As everyone remember from the last MRG test, then MRG told they disable SmartScreen and UAC in all tests.

Not very smart to disable URL-filter in Edge, when they (and everybody else, rightfully) praise having URL-filtering in the kill-chain.
Not very smart to disable UAC, since first of all it enables samples to elevate freely. And it also disables SmartUAC which in Windows 10 triggers a deep scan from WD of anything that tries to elevate privileges.

Remembering a little further back, MRG wrote they disables automatic sample submission.
Not very smart to disable automatic sample submission in WD, since that also disables the Block at First Sight feature in WD.

Finally I notice that graphs and written test results do not match.
In the Financial Malware section we can read that out of a sample set of 67 samples, Microsoft missed 0 samples, 4 samples blocked by behavioral blocking and 63 samples where auto blocked.
Yet the graph claim that there was missed samples ?

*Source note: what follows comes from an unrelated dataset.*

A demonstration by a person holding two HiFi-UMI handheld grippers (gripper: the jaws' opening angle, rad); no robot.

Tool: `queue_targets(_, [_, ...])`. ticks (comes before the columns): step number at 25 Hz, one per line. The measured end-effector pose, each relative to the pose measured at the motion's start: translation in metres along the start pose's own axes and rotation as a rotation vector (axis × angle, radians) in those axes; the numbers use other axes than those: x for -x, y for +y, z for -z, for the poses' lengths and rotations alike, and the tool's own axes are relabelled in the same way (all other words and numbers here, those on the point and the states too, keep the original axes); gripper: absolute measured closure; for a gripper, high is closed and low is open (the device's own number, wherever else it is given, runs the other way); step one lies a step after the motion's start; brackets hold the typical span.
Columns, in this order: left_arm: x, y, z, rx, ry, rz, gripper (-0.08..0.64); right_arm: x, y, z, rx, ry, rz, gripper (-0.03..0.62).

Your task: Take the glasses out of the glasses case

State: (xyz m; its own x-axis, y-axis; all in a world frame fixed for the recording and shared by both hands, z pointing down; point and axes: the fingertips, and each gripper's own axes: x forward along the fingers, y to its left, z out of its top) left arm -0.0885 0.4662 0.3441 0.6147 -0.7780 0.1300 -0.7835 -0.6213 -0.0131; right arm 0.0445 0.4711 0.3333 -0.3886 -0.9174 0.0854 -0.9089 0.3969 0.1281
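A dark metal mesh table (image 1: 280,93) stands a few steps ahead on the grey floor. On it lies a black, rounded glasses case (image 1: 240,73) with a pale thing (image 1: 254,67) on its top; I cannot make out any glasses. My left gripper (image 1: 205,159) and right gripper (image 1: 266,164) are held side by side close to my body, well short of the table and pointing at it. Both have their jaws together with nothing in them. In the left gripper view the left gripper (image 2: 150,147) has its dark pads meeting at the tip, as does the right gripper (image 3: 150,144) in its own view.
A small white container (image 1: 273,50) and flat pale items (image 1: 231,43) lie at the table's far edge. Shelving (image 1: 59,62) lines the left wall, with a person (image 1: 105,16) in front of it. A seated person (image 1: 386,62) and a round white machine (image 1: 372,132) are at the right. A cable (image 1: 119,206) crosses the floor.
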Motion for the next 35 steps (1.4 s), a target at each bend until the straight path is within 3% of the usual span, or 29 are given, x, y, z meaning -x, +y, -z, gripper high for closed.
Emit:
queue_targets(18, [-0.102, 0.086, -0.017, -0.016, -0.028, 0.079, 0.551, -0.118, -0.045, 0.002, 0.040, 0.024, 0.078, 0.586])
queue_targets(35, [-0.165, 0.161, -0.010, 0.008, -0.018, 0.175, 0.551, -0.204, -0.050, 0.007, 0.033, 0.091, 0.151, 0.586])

I must say that these MRG tests seems to be a complete mess, as already discussed in the last MRG thread some months ago.

 

nope

 

+1 Great post

 

Another strange thing of this test: Avast and AVG share the same identical engine. So why AVG scores a better result?

 

+2

 

because their pro-active technologies.

 

Thanks, mood, clearly it can be ASSUMED I did not click and load the link, I only looked at it. This would pertain to detection via HitmanPro, then, not protection via the Alert.

 

Also appears MRG changed their scoring criteria in that any detection other than auto-block was considered a failure. That is, user determined action via behavior detection was a failure. Explains Symantec's low scores.

 

If you look at page 11 Financial Malware of the report you will notice that Webroot has a red portion at the top of their column which indicates it failed on 2 or 3 items yet the score breakdown at the bottom gives a score of 100% with no failures. Not the first time we have seen this 'mistake' with Webroot in MRG 'tests! I wonder what the chart will show when it's corrected

 

With smart-screen disabled, and other security features of WIN10 disabled, this "test" is not worth a penny, or a cent.

 

https://www.wilderssecurity.com/thr...-windows-10-needs.383448/page-25#post-2674261

 

Hence my following post on the other thread.

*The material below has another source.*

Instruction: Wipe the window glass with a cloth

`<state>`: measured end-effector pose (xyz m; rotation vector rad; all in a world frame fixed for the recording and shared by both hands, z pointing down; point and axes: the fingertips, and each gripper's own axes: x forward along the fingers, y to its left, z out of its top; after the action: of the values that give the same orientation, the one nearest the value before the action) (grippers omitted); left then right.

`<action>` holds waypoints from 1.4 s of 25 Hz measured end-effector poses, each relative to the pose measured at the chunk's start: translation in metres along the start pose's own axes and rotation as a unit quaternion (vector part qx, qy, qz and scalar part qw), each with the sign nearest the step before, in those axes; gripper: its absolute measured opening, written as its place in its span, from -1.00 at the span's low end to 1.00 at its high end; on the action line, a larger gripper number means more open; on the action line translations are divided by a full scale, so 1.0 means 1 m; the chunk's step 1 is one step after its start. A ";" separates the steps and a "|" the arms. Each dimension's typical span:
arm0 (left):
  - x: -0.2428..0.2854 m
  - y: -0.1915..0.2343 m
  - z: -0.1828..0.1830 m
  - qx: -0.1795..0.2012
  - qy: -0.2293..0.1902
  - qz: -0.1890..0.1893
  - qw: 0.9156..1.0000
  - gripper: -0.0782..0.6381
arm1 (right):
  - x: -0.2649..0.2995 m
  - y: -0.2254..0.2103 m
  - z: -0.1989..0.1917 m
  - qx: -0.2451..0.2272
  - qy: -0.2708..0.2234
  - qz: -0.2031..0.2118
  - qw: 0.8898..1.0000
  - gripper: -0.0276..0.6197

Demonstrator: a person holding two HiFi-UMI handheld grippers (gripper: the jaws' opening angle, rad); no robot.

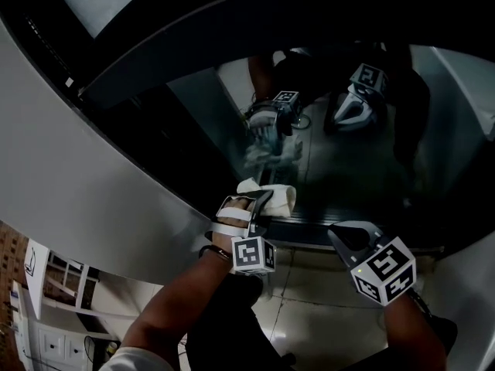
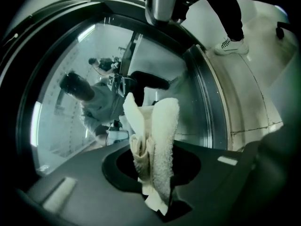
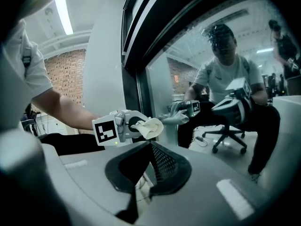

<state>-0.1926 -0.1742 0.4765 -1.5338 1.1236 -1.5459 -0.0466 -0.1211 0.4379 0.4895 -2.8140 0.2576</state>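
Observation:
A cream cloth (image 1: 272, 195) is bunched in my left gripper (image 1: 259, 201), which is shut on it. The cloth touches the low edge of the window glass (image 1: 348, 176), just above the dark bottom frame (image 1: 309, 232). In the left gripper view the cloth (image 2: 157, 140) stands up between the jaws in front of the glass (image 2: 70, 107). My right gripper (image 1: 346, 239) hangs to the right, shut and empty, a little off the glass. The right gripper view shows its closed tips (image 3: 150, 145), with the left gripper (image 3: 129, 128) and cloth (image 3: 148, 126) beyond.
The glass mirrors both grippers (image 1: 274, 118) and a seated person. A wide pale column (image 1: 69, 176) borders the window on the left, with a dark frame (image 1: 155, 76) above. Tiled floor (image 1: 309, 308) lies below. A person's shoe (image 2: 230, 45) stands on the floor.

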 end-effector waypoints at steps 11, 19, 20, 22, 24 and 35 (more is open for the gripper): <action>-0.068 0.068 0.041 -0.011 0.014 0.059 0.998 -0.48 | -0.038 -0.005 0.019 0.005 -0.048 -0.006 0.999 -0.91; -0.096 0.118 0.071 -0.002 0.000 0.100 0.995 -0.48 | -0.048 -0.005 0.023 -0.004 -0.053 -0.013 0.998 -0.91; -0.100 0.126 0.075 0.000 -0.002 0.109 0.994 -0.48 | -0.049 -0.005 0.024 -0.010 -0.054 -0.016 0.998 -0.91; -0.106 0.144 0.083 0.005 -0.004 0.124 0.992 -0.48 | -0.049 -0.003 0.025 -0.016 -0.053 -0.016 0.998 -0.91; -0.110 0.163 0.090 0.005 -0.008 0.140 0.990 -0.48 | -0.048 -0.001 0.025 -0.016 -0.051 -0.012 0.998 -0.91; -0.131 0.271 0.126 0.026 -0.014 0.263 0.964 -0.48 | -0.048 -0.005 0.026 -0.010 -0.055 -0.014 0.998 -0.91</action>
<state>-0.0860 -0.1769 0.1679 -1.0961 1.3290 -1.1744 -0.0077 -0.1171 0.4003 0.5534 -2.9113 0.2027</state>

Anyway now, there is no standalone WD, it is part of a wider mechanism (aka Windows Built-in Security, all grouped into WD Security Center) ; so test it with all features it works with or don't include it in the test or test it only with other single scanners.

 

guest,avast and AVG both share each others cloud and IDP engines from what we know.I have raised this question of variation in detection to avast anyway.

My queries here are:

1)Was there any time gap between testing of a URL on each machine with a product? If so the test is unfair even a half hour time frame is enough for a AV cloud to flag a previously undetected malware as bad.

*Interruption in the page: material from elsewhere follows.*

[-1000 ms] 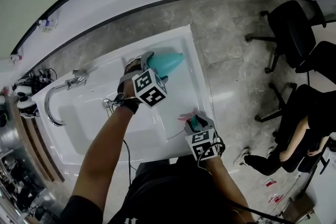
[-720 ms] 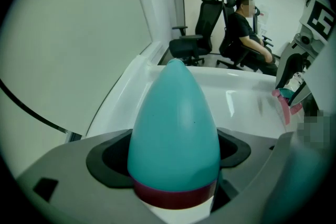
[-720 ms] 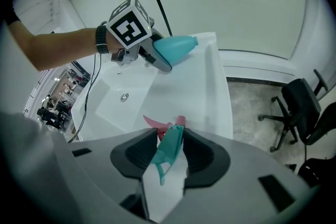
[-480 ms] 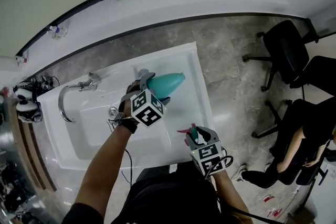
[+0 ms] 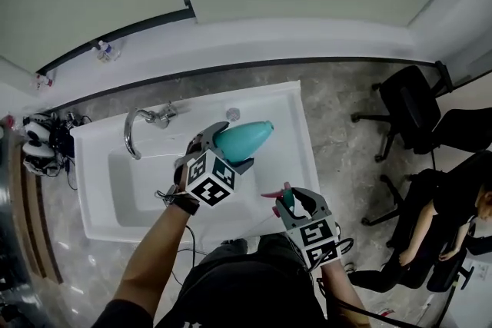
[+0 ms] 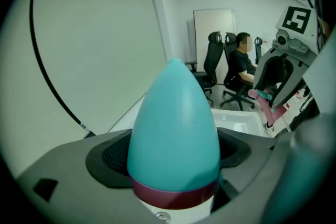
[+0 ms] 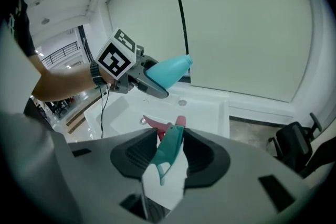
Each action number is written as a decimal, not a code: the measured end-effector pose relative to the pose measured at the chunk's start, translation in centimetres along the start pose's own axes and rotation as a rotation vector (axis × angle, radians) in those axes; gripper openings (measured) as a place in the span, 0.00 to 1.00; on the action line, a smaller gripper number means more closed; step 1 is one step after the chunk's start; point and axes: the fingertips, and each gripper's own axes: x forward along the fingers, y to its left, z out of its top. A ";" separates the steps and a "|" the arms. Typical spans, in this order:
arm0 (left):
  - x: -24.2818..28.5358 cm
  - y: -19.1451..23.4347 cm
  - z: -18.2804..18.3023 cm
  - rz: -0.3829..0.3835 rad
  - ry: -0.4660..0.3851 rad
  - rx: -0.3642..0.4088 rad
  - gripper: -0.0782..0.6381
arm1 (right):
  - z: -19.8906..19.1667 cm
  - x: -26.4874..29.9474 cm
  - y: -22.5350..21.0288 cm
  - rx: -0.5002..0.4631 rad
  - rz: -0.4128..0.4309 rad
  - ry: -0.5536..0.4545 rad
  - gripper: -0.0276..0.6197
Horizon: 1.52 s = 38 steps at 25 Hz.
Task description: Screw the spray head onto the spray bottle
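Bottle point(image 5: 246, 137): smooth, light, probably empty plastic, so slippery; left gripper point(image 5: 228, 153) clamps its body. Right gripper point(image 5: 294, 203) pinches the thin head point(image 7: 169, 148); its collar would hold better.

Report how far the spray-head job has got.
Done: both parts are picked up and held above the sink. In hand: the left gripper is shut on the teal spray bottle, the right gripper on the spray head, with a clear gap between them. Left: bring the head to the bottle's neck and screw it on.
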 end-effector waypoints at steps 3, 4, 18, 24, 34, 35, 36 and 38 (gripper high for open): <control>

2)I read their criteria where they explain "missed/bypassed" okay so what if the sample was anti-vm as most ransom malware is now days and did nothing to the system anyway.They do support anti-vm samples that won't do dirty work in a VM.If you ask me this is the problem if the file doesn't do its dirty work BB cant stop it.Kaspersky has made a argument about 2 malware files that were broken and did no harm.
In the Financial Malware section we can read that out of a sample set of 67 samples, Microsoft missed 0 samples, 4 samples blocked by behavioral blocking and 63 samples where auto blocked.
Yet the graph claim that there was missed samples ?

 

they didn't precised this.

indeed.

the report graphs has many (voluntary?) issues. People just look the graph , they barely read the small description under...

 

Yup, seems to be the same old sorry. Certain fans-boys can't deal with the ugly and messy truth and come up with the same lame excuses again. A big thanks to MRG for exposing this stuff, so Win Defender is still crap even on Win 10, and Malwarebytes really should stop promoting itself as an AV replacement.